Charles Fischer has taught in public and private schools in a variety of settings, from rural Maine to inner city Atlanta. In the past 20 years, he has worked with a wide range of students from 4th grade to AP English and has been nominated for Teacher of the Year four times. He has his Master’s degree in Teaching & Learning from the University of Southern Maine, and received his B.A. in English Literature and Creative Writing from Binghamton University. His latest book, The Power of the Socratic Classroom, has won four awards, including the NIEA Best Education Book. His first novel, Beyond Infinity, won a 2014 Independent Publisher Book Award bronze medal (YA fiction). His areas of expertise are Socratic Seminar, Active Listening, Inquiry, Teaching & Learning, and Critical & Creative Thinking. He is currently working on a book of poetry, a short story collection, and several novels.

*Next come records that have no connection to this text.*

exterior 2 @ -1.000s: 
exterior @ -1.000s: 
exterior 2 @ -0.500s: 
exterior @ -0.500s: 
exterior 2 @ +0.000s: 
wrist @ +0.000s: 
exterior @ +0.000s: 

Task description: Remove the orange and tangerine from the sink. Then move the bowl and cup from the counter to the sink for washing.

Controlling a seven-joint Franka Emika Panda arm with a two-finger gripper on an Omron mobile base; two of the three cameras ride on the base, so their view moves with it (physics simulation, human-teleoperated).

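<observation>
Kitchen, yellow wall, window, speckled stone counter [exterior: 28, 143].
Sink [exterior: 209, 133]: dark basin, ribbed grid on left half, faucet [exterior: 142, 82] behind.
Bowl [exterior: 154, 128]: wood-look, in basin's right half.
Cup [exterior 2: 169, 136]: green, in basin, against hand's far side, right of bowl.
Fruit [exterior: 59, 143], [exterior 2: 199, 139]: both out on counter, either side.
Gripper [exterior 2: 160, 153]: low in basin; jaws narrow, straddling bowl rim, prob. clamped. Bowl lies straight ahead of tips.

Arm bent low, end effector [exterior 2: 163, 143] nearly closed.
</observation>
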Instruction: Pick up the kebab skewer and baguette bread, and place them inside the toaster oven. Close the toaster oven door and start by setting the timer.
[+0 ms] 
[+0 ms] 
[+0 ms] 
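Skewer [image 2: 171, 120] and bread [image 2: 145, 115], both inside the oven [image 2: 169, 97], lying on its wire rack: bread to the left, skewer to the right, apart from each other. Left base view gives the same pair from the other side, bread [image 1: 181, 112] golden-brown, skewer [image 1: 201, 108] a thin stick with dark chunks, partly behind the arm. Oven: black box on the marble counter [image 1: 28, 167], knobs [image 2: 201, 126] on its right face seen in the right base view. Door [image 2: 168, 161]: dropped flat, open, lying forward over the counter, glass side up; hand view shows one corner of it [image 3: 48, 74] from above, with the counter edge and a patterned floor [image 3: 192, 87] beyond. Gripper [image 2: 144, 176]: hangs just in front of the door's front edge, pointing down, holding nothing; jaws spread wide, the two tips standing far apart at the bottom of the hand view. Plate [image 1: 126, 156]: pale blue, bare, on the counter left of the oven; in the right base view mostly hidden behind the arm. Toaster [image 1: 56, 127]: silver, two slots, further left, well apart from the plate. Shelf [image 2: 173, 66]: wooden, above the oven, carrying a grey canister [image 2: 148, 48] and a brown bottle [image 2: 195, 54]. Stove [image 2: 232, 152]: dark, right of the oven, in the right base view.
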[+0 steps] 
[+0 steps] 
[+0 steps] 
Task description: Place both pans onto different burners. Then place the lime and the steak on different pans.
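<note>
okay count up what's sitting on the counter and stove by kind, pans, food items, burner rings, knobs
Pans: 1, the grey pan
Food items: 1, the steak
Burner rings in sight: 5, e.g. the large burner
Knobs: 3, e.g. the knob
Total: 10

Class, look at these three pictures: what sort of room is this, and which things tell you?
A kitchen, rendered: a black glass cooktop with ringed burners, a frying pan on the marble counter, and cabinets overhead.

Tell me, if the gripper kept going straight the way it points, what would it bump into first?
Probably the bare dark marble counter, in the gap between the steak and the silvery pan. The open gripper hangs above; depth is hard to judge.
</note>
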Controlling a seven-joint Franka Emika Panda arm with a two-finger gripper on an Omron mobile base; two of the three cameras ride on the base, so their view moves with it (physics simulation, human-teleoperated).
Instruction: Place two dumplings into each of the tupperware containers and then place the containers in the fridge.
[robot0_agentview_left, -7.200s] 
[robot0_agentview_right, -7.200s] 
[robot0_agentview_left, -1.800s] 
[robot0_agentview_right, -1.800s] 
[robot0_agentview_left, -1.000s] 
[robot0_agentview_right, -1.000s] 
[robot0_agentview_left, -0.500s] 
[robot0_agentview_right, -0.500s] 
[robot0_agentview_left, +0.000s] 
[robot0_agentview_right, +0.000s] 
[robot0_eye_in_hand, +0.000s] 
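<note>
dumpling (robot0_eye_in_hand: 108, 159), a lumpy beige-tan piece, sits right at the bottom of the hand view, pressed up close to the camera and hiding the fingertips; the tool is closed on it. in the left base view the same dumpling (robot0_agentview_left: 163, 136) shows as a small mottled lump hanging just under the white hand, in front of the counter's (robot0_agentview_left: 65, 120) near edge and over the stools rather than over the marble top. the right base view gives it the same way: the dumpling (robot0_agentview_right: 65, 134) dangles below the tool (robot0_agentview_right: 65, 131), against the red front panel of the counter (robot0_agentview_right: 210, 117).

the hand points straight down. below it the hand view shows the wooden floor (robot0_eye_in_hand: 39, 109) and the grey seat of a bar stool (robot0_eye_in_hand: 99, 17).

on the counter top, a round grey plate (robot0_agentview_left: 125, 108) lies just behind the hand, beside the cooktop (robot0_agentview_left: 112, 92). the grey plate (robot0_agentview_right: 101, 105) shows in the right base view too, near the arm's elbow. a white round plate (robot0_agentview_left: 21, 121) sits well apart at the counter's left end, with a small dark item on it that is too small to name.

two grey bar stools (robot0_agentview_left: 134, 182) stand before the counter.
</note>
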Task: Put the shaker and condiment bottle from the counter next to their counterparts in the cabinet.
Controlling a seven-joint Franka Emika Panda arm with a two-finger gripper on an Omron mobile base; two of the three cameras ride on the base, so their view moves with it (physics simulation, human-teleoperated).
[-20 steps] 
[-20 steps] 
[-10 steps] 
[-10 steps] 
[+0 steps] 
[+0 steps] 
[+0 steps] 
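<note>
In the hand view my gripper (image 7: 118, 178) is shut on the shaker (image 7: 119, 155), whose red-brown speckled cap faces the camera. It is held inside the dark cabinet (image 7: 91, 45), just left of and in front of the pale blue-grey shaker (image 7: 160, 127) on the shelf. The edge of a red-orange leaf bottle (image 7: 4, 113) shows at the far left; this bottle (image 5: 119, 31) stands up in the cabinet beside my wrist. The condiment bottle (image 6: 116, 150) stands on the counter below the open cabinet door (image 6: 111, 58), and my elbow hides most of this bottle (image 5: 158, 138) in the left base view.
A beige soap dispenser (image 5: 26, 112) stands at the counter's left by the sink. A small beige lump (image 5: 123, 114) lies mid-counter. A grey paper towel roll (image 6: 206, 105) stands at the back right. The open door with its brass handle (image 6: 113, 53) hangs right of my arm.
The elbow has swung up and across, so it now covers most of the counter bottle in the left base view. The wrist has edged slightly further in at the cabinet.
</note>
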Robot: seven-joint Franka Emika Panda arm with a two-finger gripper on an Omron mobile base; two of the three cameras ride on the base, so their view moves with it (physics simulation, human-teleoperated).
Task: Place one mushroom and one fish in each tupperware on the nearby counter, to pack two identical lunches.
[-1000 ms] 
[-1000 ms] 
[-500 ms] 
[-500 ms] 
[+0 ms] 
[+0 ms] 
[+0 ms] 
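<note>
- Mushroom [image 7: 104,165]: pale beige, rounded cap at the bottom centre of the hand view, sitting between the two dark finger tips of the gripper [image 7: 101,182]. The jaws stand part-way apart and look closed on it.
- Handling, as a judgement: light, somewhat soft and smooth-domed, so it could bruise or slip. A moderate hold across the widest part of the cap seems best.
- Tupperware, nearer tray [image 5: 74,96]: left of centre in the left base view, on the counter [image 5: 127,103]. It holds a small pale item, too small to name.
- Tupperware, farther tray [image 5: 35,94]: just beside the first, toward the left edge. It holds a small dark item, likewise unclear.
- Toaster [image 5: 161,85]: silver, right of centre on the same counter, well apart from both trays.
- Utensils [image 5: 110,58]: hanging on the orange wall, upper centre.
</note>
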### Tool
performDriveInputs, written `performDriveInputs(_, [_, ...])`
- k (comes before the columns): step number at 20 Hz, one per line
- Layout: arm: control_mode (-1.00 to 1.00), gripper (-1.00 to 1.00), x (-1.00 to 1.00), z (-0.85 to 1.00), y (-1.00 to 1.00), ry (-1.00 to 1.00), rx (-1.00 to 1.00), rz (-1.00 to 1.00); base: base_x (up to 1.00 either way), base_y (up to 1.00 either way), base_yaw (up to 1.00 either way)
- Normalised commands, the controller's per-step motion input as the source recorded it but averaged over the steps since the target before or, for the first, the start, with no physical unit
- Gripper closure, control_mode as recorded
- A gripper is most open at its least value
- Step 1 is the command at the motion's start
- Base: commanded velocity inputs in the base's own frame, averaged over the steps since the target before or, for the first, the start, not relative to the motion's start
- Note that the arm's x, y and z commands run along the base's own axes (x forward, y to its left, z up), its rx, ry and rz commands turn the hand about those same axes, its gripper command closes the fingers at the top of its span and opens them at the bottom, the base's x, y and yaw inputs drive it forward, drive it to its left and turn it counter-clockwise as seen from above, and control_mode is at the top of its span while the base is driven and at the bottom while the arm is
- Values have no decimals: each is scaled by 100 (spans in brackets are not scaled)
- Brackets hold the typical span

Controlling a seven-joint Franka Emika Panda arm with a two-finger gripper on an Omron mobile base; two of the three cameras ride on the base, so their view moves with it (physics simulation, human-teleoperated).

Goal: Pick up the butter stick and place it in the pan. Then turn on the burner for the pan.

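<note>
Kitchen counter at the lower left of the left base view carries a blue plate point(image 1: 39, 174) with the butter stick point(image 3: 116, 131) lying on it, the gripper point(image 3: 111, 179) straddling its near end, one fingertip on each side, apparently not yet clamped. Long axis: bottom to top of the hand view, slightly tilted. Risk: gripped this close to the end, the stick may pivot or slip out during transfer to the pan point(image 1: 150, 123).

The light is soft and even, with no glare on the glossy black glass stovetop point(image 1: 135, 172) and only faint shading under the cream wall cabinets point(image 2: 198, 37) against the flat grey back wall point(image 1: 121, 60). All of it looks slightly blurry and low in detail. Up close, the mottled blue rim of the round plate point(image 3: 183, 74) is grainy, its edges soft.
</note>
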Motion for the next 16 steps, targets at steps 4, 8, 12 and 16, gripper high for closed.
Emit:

Creating links is the whole idea behind metaphors and similes. When we link two things together, especially when they seem unrelated, we create meaning. In other words, we are being creative. By practicing creative thinking, we can become better at generating ideas and options. We can then apply critical thinking to eliminate those options to find viable solutions. But we need the creative thinking first. A good link will bring us into unfamiliar territory where we can discover whole new realms of ideas.
Creative Thinking Cards
This linking process explains why randomness is so valuable. The more random, the more unrelated two things seem, the harder it is to connect them in meaningful ways. In addition, random linkages force us outside of our habitual thinking patterns. Because of this newness in thinking, it is important to suspend judgments and criticisms. We can always apply critical thinking later in considering how appropriate and applicable those ideas are.